(Problem description)
What appears in the data must be reproduced exactly.

(Provided data)
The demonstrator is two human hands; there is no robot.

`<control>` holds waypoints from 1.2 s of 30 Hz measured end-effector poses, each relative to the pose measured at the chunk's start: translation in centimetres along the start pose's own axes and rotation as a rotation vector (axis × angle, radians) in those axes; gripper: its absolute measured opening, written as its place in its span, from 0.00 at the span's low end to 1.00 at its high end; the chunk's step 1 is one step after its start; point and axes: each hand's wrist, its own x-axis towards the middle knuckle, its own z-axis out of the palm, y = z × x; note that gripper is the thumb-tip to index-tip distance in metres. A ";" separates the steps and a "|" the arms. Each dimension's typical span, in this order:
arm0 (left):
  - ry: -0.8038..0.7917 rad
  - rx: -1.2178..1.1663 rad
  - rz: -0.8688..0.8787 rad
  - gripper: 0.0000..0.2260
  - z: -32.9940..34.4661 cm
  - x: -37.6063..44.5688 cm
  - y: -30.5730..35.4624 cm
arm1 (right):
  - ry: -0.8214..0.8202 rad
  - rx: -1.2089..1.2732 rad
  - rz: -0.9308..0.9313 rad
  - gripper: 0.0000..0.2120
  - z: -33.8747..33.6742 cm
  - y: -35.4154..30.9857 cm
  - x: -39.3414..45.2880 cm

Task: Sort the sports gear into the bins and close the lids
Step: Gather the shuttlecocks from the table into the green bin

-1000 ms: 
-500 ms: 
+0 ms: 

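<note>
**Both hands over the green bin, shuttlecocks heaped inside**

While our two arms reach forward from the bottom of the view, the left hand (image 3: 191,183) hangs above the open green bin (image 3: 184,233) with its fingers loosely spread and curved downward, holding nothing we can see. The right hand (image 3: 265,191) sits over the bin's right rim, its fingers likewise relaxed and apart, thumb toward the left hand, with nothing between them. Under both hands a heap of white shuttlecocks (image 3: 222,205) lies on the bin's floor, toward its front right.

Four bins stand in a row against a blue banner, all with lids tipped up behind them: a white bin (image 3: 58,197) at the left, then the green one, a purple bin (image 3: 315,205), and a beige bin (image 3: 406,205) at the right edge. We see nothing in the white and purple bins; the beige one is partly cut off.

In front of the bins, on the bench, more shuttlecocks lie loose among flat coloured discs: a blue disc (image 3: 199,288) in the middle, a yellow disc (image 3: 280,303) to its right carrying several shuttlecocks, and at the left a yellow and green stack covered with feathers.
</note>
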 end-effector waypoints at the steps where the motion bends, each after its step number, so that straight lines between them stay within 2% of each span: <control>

(Response for this exercise)
The demonstrator is two human hands; there is no robot.

`<control>` holds waypoints from 1.2 s of 30 Hz measured end-effector poses, each relative to the pose measured at the chunk's start: translation in centimetres along the start pose's own axes and rotation as a rotation vector (axis × angle, radians) in those axes; gripper: its absolute measured opening, written as its place in its span, from 0.00 at the span's low end to 1.00 at its high end; the chunk's step 1 is one step after its start; point and axes: each hand's wrist, its own x-axis towards the middle knuckle, its own z-axis out of the palm, y = z × x; note that gripper is the thumb-tip to index-tip distance in metres. A ";" separates the steps and a "|" the arms. Each dimension's typical span, in this order:
arm0 (left):
  - ry: -0.8038..0.7917 rad
  - rx: -1.2178..1.1663 rad
  - rz: -0.8688..0.8787 rad
  - gripper: 0.0000..0.2260
  - z: -32.9940..34.4661 cm
  - x: -37.6063..44.5688 cm
  - y: -30.5730..35.4624 cm
arm1 (right):
  - ry: -0.8214..0.8202 rad
  - rx: -1.2089..1.2732 rad
  - rz: -0.9308..0.9313 rad
  - gripper: 0.0000..0.2120
  - z: -33.8747..33.6742 cm
  - y: -35.4154..30.9857 cm
  - x: -39.3414..45.2880 cm

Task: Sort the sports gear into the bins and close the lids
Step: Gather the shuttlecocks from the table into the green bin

-1000 ms: 
-500 ms: 
+0 ms: 

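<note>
**Both hands over the green bin, shuttlecocks heaped inside**

While our two arms reach forward from the bottom of the view, the left hand (image 3: 191,183) hangs above the open green bin (image 3: 184,233) with its fingers loosely spread and curved downward, holding nothing we can see. The right hand (image 3: 265,191) sits over the bin's right rim, its fingers likewise relaxed and apart, thumb toward the left hand, with nothing between them. Under both hands a heap of white shuttlecocks (image 3: 222,205) lies on the bin's floor, toward its front right.

Four bins stand in a row against a blue banner, all with lids tipped up behind them: a white bin (image 3: 58,197) at the left, then the green one, a purple bin (image 3: 315,205), and a beige bin (image 3: 406,205) at the right edge. We see nothing in the white and purple bins; the beige one is partly cut off.

In front of the bins, on the bench, more shuttlecocks lie loose among flat coloured discs: a blue disc (image 3: 199,288) in the middle, a yellow disc (image 3: 280,303) to its right carrying several shuttlecocks, and at the left a yellow and green stack covered with feathers.
</note>
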 end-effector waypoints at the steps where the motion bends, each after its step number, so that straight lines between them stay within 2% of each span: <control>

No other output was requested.